Nowadays, PVC and copper are more commonly used for piping in new build properties. However, many homes built prior to the 1950s still contain lead pipes. Should you be concerned if you have lead pipes in your home? Let’s take a look.
A Serious Health Concern
We absorb lead through the water we drink, the food we eat, and the air we breathe, and the effects of lead poisoning on the body range from mild to severe. Lead poisoning in children can lead to learning difficulties and developmental delays, while adults can experience everything from headaches to infertility. It is only in the last few decades that we have come to understand the true problems associated with lead in things like paint, with the dangers of lead pipes only being realized in the wake of the Flint Water Crisis of 2014-15. Clearly, something needs to be done.

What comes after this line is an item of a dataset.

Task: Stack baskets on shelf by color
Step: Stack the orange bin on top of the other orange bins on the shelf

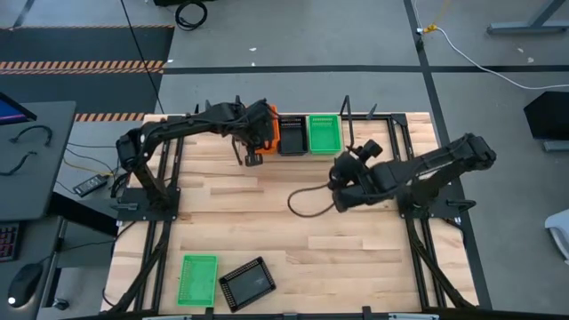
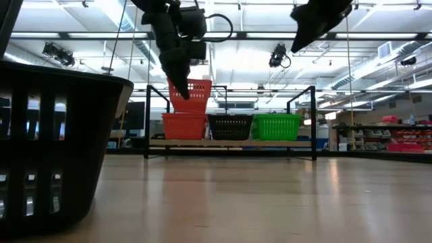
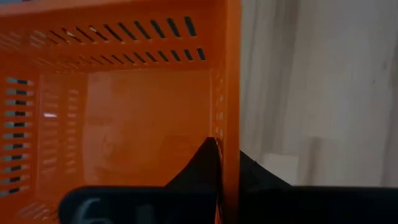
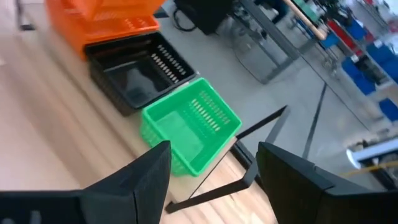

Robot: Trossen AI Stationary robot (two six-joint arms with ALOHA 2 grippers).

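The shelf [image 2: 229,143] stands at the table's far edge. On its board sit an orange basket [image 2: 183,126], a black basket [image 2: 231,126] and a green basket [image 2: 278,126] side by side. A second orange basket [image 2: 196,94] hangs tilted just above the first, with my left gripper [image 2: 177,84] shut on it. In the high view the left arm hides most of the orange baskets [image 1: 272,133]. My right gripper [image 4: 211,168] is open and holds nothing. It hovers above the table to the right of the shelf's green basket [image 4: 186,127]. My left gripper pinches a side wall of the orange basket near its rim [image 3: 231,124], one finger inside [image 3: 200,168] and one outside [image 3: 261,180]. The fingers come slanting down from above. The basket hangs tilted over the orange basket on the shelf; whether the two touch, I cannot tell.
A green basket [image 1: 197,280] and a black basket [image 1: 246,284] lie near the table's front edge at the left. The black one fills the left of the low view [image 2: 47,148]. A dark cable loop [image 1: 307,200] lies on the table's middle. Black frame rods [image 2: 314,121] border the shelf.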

However… Lead Pipes Alone Are Not Automatically a Threat
If your home uses lead in its plumbing, you don’t need to panic just yet. While it would be better to get them replaced with a more suitable material, lead pipes on their own are not automatically a threat. Over time, oxidized metal builds up in the pipe and this protects the water that travels inside it. So long as the PH of the water is controlled at water treatment plants, municipalities can prevent this layer from corroding – and they can also add extra chemicals to the water too to facilitate this coating. It is when the PH of the water is incorrect and the water chemistry is not adjusted that issues like the Flint Water Crisis occur.

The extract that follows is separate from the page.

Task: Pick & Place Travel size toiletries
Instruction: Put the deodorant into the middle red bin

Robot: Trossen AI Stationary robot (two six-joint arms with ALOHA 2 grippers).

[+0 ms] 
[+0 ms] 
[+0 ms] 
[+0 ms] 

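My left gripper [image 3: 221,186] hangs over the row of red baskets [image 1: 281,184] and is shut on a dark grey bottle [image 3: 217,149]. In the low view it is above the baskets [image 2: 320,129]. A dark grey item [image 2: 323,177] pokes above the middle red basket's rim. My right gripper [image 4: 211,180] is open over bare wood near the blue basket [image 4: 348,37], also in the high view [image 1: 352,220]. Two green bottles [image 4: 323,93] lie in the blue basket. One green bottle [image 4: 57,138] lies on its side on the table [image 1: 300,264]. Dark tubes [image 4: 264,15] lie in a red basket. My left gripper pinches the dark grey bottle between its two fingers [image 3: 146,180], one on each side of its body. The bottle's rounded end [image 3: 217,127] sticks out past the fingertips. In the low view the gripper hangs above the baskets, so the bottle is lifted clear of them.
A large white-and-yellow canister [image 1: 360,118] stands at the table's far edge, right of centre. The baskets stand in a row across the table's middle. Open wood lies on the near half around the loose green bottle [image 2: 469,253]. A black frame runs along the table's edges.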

Of course, while the above is all well and good for people who receive their water from treatment plants, if you receive your water from a well, you shouldn’t be quite so laid back. This water is not treated and there is no guarantee that the water entering your home is free of lead.
What Are Your Options?
The first thing you should do is have your water tested for lead. A certified water testing lab will be able to do this for you and advise on the recommended steps to take if there is a problem. Second, you can purchase a water filter that removes lead. Third, it’s a good idea to run your taps for a while prior to drinking water from them. This is especially important first thing in the morning when any lead will have had time to build up in the pipes. Finally, if you are concerned, you may want to look into having your plumbing replaced.
Lead poisoning is serious, but just having lead pipes in your property isn’t an immediate concern. Keep the above advice in mind and seek professional help if required.